* [Problem details]: In the records, find every line with the word "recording" and copy it out.

[Records drawn from a dataset]
= = =

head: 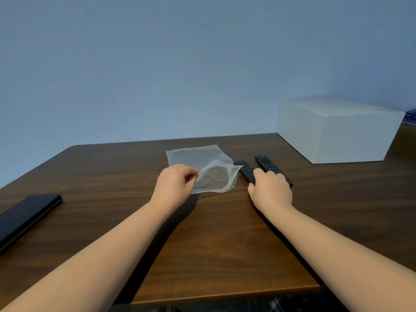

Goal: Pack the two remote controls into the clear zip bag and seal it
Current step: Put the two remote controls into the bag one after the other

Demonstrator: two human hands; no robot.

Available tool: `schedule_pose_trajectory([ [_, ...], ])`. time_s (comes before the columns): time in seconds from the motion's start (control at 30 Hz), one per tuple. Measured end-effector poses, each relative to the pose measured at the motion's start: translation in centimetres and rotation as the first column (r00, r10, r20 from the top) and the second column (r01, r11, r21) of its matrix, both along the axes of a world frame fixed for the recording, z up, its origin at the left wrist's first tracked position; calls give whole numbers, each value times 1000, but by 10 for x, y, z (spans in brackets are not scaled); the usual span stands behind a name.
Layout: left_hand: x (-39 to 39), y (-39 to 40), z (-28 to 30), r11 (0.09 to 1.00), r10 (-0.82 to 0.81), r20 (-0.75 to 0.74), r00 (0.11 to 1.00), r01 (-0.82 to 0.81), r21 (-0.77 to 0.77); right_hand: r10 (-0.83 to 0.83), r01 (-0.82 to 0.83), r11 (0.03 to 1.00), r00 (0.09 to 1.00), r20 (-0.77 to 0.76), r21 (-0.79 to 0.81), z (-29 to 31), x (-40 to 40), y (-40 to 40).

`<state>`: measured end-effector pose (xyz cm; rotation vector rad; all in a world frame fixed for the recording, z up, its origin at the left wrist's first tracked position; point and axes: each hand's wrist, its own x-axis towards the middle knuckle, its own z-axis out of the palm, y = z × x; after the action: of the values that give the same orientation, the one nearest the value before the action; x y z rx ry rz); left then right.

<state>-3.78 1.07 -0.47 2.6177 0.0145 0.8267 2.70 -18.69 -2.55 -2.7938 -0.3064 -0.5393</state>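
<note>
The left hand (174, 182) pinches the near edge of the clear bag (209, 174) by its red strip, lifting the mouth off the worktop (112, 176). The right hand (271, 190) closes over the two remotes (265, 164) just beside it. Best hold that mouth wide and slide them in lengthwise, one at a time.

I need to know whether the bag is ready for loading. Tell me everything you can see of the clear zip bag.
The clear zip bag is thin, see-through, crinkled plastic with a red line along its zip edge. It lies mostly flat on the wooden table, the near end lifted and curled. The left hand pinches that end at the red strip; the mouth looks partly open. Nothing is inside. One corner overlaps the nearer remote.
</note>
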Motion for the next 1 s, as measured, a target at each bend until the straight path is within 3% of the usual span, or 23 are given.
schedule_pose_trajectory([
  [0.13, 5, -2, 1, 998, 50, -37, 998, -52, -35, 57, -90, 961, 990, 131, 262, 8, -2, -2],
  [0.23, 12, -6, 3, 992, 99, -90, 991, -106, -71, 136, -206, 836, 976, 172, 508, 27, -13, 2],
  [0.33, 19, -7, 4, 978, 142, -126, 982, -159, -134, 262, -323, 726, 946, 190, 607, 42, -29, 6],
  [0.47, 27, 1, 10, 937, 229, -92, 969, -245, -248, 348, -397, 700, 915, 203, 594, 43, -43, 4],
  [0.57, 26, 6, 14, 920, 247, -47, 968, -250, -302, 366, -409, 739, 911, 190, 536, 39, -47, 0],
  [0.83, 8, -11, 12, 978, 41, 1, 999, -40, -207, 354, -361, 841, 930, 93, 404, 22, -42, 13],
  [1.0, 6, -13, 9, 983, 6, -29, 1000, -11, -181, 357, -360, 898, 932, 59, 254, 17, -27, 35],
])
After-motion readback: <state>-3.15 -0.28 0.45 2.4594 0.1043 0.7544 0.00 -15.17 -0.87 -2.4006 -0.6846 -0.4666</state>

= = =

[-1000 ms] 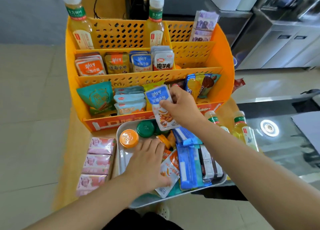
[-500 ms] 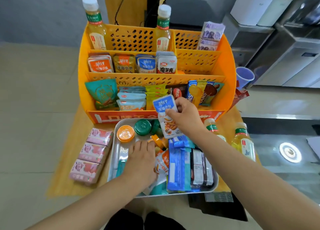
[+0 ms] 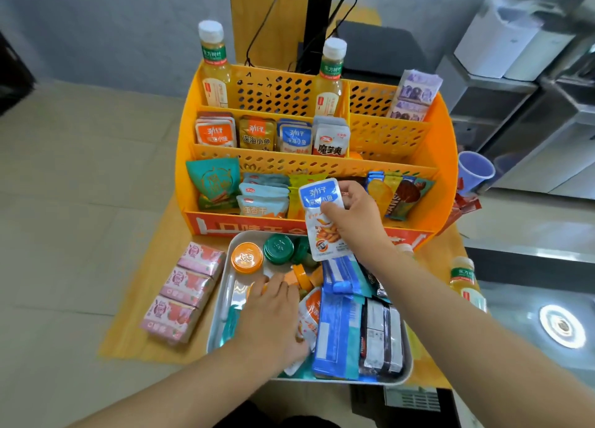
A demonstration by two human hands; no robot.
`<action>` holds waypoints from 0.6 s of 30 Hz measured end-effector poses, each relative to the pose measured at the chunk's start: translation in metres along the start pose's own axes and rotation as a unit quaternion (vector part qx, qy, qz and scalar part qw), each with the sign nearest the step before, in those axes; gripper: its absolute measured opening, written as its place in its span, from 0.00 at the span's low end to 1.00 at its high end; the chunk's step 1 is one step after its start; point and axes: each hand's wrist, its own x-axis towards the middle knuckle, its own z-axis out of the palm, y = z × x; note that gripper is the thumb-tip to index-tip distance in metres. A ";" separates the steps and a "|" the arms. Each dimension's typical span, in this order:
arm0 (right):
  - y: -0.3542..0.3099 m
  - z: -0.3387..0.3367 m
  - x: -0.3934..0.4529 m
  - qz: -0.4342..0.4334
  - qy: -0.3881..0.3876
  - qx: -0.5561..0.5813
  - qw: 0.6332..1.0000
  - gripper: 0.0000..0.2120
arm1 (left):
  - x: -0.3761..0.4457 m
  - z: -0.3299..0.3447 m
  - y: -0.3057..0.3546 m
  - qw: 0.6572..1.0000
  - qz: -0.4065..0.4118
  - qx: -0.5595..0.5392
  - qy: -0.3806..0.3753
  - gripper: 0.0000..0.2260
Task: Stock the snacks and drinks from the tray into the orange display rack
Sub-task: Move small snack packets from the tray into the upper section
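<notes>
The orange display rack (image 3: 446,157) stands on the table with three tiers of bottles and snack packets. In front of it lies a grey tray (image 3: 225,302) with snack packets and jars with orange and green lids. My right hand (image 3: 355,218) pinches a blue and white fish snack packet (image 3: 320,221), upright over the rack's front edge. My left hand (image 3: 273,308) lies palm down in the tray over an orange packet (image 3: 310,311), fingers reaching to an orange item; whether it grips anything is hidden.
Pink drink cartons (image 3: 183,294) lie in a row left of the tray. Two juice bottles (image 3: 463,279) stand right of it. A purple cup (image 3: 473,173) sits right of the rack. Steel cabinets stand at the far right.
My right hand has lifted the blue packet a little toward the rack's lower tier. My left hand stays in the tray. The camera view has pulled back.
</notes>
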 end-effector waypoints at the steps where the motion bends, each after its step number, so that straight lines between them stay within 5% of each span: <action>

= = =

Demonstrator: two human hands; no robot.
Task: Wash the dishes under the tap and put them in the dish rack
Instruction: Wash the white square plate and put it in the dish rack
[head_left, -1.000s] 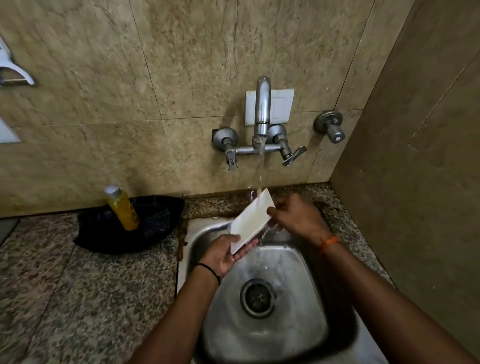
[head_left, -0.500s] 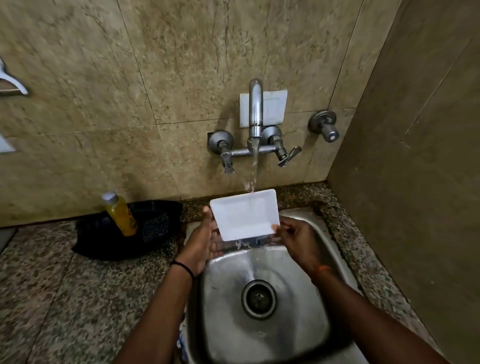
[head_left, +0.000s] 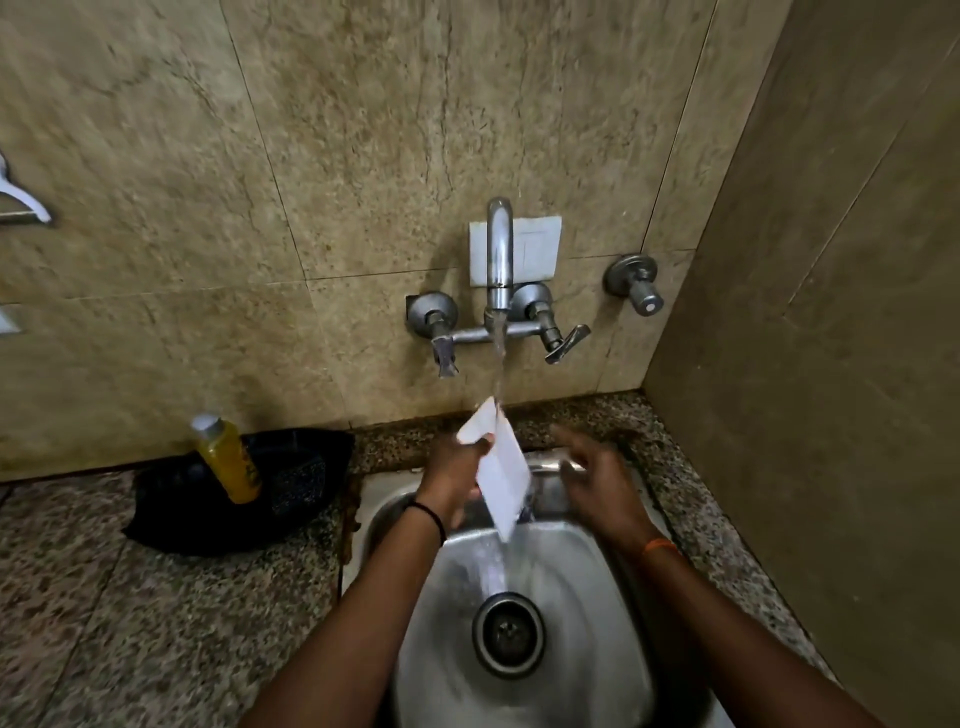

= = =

* [Result of the exercise]:
Available tool: `schedule_pose_trajectory([ [_, ...], ])`. time_s (comes before the columns): time in seconds from the motion's start (control at 30 Hz), one per tuple. Measured end-effector poses, each relative to the pose measured at the motion's start: translation in centimetres and rotation as the first column (r00, r10, r20 from the top) and the second column (r01, r11, r21) of its matrix, both along the axes of a world frame fixed for the recording, z up, its origin at the left wrist's first tracked position; calls give whole numbers, each value times 1000, but by 10 for x, y, z (spans in brackets are not scaled); the usual span stands behind a name.
`<state>`: measured end-effector pose (xyz cm; rotation vector rad; all in a world frame fixed for the recording, z up, its origin at the left wrist's first tracked position; point and axes: each hand's wrist, its own x-axis towards the middle knuckle, its own z-axis out of the palm, y = z × x; after the action: of the values that give the same orientation, the one nearest the value before the action; x y z rx ry rz); left then right.

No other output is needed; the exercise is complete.